Gov. Larry Hogan issued an order Tuesday to establish a redistricting commission that will be composed of ordinary citizens and is tasked with making the state’s congressional and legislative districts more competitive.
Maryland has some of the most gerrymandered congressional districts in the nation. And though Democrats outnumber Republicans by a 2-1 margin in the state, Maryland’s congressional delegation reflects a starker balance of power with 7 Democrats and just one Republican.
“Today I am launching the beginning of what will be a sustained effort to restore fairness and competitiveness to Maryland’s congressional and legislative districts by the 2022 elections. I have just signed an executive order which has established for the first time ever in our state’s history a Maryland citizens redistricting commission which will be charged with preparing fair, honest, balanced and equitable maps for all of Maryland’s congressional and legislative districts,” Hogan said at a news conference at the State House in Annapolis.
Hogan added: “Districts which comply with the U.S. Constitution, with federal law, including the Voting Rights Act, and with all applicable judicial discretion, direction, rulings, judgments or orders. As such, these maps must respect natural boundaries and the geographic integrity and continuity of any municipal corporation, county, or other political subdivision. Districts must be geographically compact and must not take into account how citizens are registered to vote, how they have voted in the past, or what political party they happen to belong to.”
Hogan said the commission will be comprised of nine members: 3 Republican voters, 3 Democratic voters, and 3 independent voters. Hogan said the commission will be co-chaired by retired federal judge Alexander Williams Jr. (D), senior CATO Institute fellow Walter Olson (R), and Howard Community College president Kathleen Hetherington (I). The three will be charged with appointing the other six members of the commission via applications submitted by the state’s voters, Hogan said.
The governor said the citizen committee members will be made up of Maryland voters who have been registered with the same political party for at least three years or those who have not been registered with any political party for that same period. Lobbyists, members of the General Assembly, members of Congress, and members of the governor’s staff are among some of the individuals who are prohibited from serving on the commission Hogan said.

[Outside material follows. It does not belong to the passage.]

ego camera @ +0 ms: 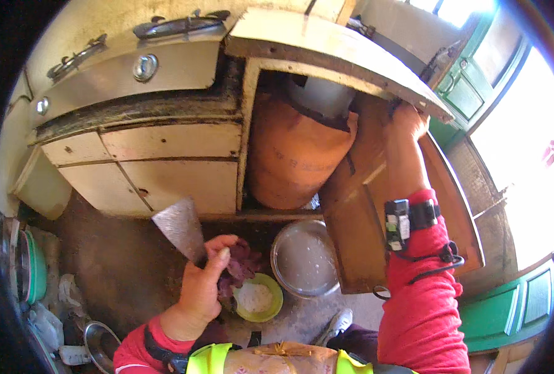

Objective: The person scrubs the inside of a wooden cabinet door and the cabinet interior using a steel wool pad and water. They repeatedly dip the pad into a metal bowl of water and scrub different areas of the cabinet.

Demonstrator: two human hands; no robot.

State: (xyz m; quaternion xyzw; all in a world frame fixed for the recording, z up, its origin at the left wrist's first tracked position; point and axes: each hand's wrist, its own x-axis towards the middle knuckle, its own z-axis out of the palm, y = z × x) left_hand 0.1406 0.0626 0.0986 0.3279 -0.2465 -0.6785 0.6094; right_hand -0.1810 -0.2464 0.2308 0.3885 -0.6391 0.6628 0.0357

Marylanders who wish to serve on the commission can apply online and must do so by February 11, Hogan said
Hogan described how the commission will work.
“This commission will conduct its business with integrity, in a completely open and transparent manner, holding regional hearings to allow Marylanders to offer their input, and by creating an online portal for citizens to review data and submit comments and input. The committee will approve and certify final redistricting plans for Maryland’s legislative and congressional districts and draw final maps that correspond to those plans, which will be submitted for introduction in the General Assembly.”
Hogan noted that for five consecutive years he has submitted redistricting legislation to the legislature but that lawmakers elected to take no action.
Also, during Tuesday’s news conference Hogan relayed that the first two cases in Maryland of the U.K. variant of the coronavirus have been detected in a family that lives in Anne Arundel County. Hogan said one member of the family recently traveled abroad said that the entire household, which includes two children, are in quarantine.